Tanto freddo, ironico, sibillino il Luciano da Certaldo, quanto impulsivo e sanguigno il leccese che ricorda spesso la versione colta e moderna di Oronzo Pugliese. Eppure nella loro diversità di carattere, questi due grandi professionisti hanno una visione comune del calcio: velocità, pressing, energia. Più ragionate in Spalletti, più verticalizzate in Conte, posate da entrambi con la rivalutazione del concetto del “noi”, dell’altruismo e della disponibilità totale al servizio della squadra al posto dell’io. Spalletti, dopo le iniziali difficoltà, sta provando le parole e gli uomini giusti per una Nnazionale che sta riproponendo un calcio piacevole che diverte i protagonisti in campo e i tifosi sugli spalti. Conte, a Napoli, ha portato il suo carisma. L’esperienza e i valori che hanno restituito serenità, convinzione, autostima al gruppo.

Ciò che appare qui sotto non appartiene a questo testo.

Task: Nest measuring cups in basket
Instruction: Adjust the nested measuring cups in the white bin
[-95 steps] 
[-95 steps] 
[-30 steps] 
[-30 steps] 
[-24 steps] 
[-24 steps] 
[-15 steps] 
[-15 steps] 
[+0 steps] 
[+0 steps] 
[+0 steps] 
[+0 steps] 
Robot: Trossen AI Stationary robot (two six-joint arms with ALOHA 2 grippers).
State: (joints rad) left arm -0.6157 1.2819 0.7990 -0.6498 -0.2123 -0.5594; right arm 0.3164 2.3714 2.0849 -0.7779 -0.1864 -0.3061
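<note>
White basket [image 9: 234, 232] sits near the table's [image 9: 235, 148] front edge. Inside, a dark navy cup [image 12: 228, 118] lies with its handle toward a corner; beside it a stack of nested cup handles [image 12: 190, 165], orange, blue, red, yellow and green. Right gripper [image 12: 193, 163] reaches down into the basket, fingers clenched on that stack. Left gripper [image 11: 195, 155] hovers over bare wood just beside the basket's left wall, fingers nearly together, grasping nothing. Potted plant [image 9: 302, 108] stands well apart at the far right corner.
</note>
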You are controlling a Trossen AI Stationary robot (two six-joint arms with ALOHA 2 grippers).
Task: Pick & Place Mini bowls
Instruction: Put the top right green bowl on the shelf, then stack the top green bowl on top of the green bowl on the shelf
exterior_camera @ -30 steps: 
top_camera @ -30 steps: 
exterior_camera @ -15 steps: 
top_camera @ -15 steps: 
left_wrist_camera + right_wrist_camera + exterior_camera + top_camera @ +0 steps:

Entrambi propongono un calcio frutto di una profonda cultura del lavoro non legato ad un modulo ma fatto di equilibrio, coraggio, aggressività. Un calcio, insomma, fatto da uomini di libertà e di amore fusi insieme, il massimo della vita per il filosofo De Crescenzo. Un calcio un po’ napoletano in Nazionale e nel Napoli? Forse sì. Soprattutto se, a veder bene, due personalità così diverse hanno scoperto a Napoli e nel Napoli il loro minimo comune denominatore calcistico: vincere!